What You Need To Know About LG's 2019 OLED TVs & The Alpha 9 (Gen 2) Processor

As is the case with most TV makers, LG's TVs options for 2019 are just around the corner and now it’s clear the company’s OLED solutions are going to be powered by the second-generation Alpha 9 intelligent processor. This internal upgrade will provide consumers with a number of generation-over-generation improvements, as well as advanced supports, including 120 frames per second (fps) support.

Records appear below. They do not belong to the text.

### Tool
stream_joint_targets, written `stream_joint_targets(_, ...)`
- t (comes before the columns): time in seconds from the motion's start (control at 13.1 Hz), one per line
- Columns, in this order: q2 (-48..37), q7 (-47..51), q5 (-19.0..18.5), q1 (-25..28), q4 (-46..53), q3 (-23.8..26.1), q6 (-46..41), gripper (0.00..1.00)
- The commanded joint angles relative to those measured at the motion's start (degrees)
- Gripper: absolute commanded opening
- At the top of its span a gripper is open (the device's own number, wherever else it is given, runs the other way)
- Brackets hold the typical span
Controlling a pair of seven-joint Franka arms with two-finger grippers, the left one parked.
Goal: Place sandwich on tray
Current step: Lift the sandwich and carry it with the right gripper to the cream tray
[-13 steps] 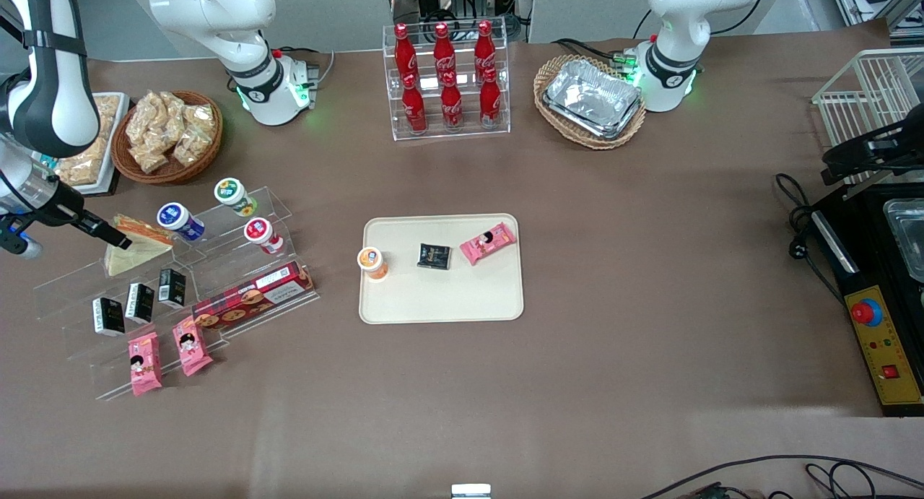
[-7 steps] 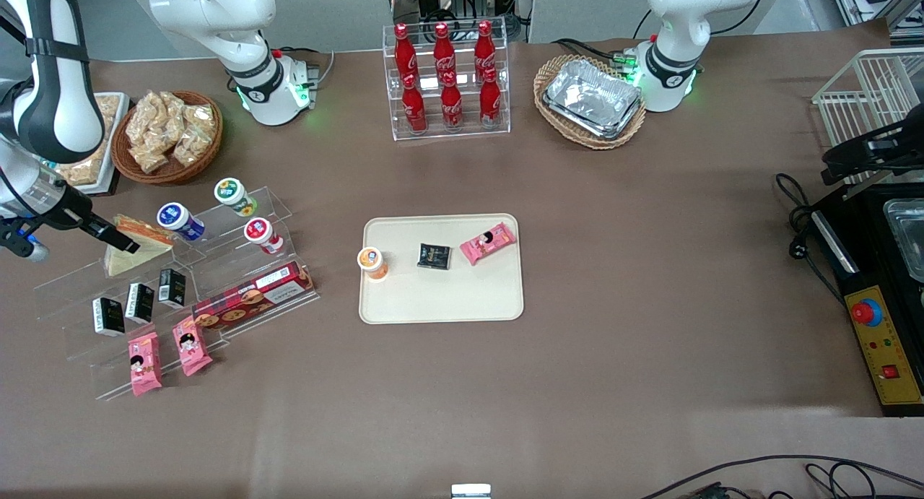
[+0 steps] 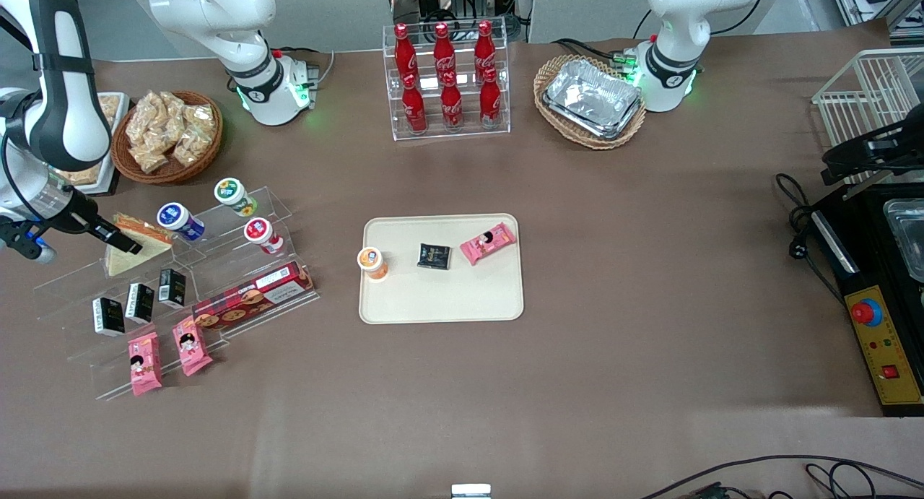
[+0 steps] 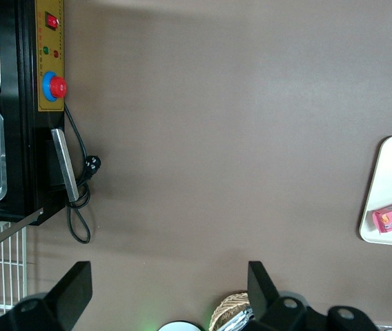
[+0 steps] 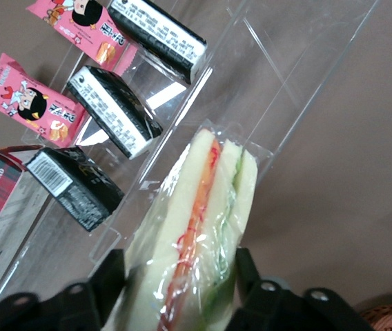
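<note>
The sandwich, a clear-wrapped cream wedge with orange-red filling, lies on the top step of a clear acrylic display stand toward the working arm's end of the table. My right gripper reaches down onto it. In the right wrist view the sandwich fills the gap of the gripper, and both black fingers press against its sides, shut on it. The cream-beige tray lies mid-table; its corner also shows in the left wrist view.
On the tray stand an orange cup, a black packet and a pink snack packet. The stand holds yoghurt cups, black packets, a biscuit box and pink packets. A snack basket sits nearby.
The right arm has shifted a little toward the stand, and the gripper has slid farther over the sandwich. The sandwich rests where it was.
</note>
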Motion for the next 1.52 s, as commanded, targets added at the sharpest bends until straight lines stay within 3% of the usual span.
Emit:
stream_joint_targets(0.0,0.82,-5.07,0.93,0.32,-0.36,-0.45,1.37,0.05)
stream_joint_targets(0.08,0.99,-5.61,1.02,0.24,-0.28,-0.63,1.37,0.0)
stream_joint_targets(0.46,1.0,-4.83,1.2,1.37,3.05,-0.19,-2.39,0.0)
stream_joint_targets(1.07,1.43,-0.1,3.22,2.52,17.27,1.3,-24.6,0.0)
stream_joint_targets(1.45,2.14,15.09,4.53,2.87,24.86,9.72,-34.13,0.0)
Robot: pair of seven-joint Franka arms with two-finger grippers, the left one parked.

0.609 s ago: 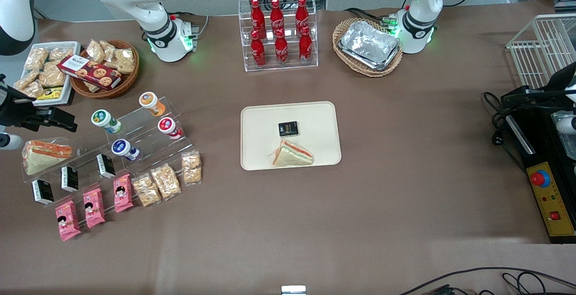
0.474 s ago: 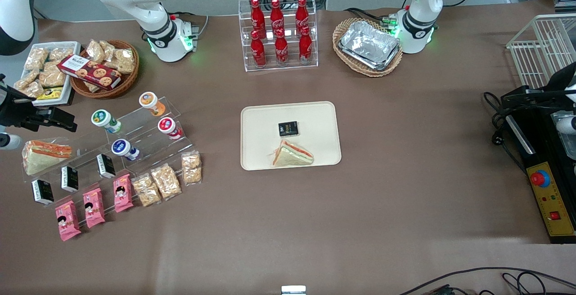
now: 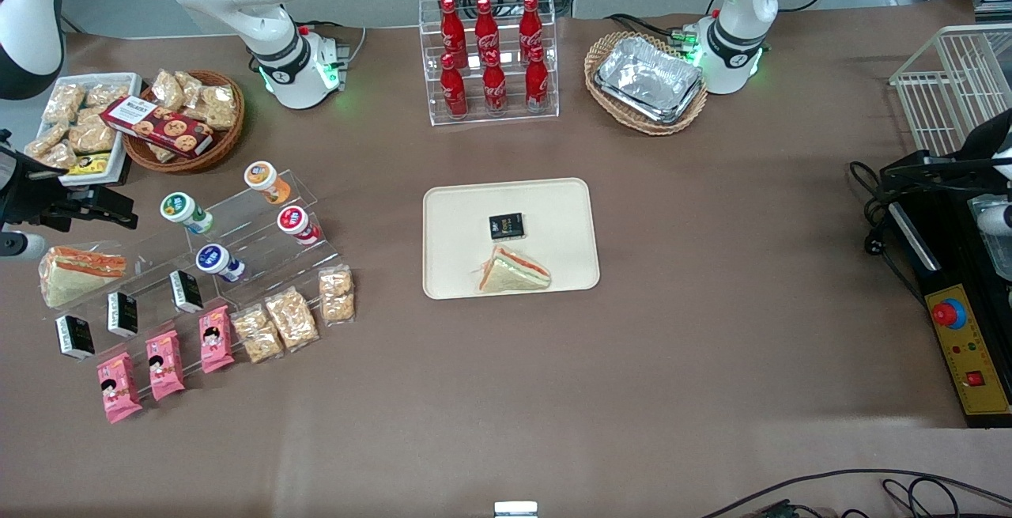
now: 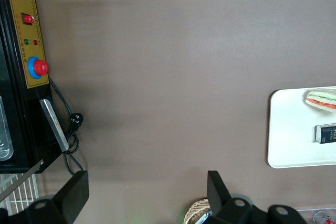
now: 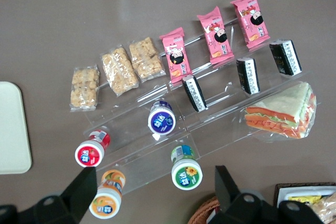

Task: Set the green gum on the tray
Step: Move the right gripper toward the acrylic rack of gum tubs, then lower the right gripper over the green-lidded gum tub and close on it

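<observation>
The green gum, a small white bottle with a green lid, lies on a clear stepped stand toward the working arm's end of the table. It also shows in the right wrist view. My right gripper is open and empty, raised above the table beside the stand and apart from the bottle. In the right wrist view the gripper has its fingers wide apart, with the green gum between them and below. The cream tray lies mid-table and holds a black pack and a sandwich. Its edge shows in the right wrist view.
The orange-lidded, red-lidded and blue-lidded bottles share the stand. A wrapped sandwich, black packs, pink packets and snack bars lie nearer the camera. A wicker basket of biscuits and a cola rack stand farther back.
My right gripper has shifted slightly away from the front camera. Nothing else has moved.
</observation>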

According to LG, the new Alpha 9 processor directly impacts on the quality of the viewing experience by helping to create “more true-to-life” images than ever before. This was further defined as offering richer colors, as well as greater sharpness and depth. All of which is in part made possible by the new processor’s ability to reduce noise better than before with the Alpha 9 making use of what LG refers to as “quad-step” process, compared to the dual-step processes typically employed today. Of course, improved colors, sharpness and depth are examples of the more obvious improvements that will be in effect as LG also highlights how the new processor employs intelligence-based strengths to further smooth out the experience. This not only applies to the noise reduction, but also the color mapping, and just about every other aspect of the AI-infused experience LG is becoming known for.

LG OLED TVs getting better?

LG’s OLED TVs are among the highest rated and the quality of the picture has therefore always been one of the main selling points. While many will automatically associate this with the actual display, with TVs being smart TVs nowadays they are more akin to a computer than an actual traditional TV set, and in no small part due to the processing power hidden behind the display. Which is where the new Alpha 9 processor comes in, as this in tandem with the other technologies helps to fine-tune and improve the quality of the end product overall.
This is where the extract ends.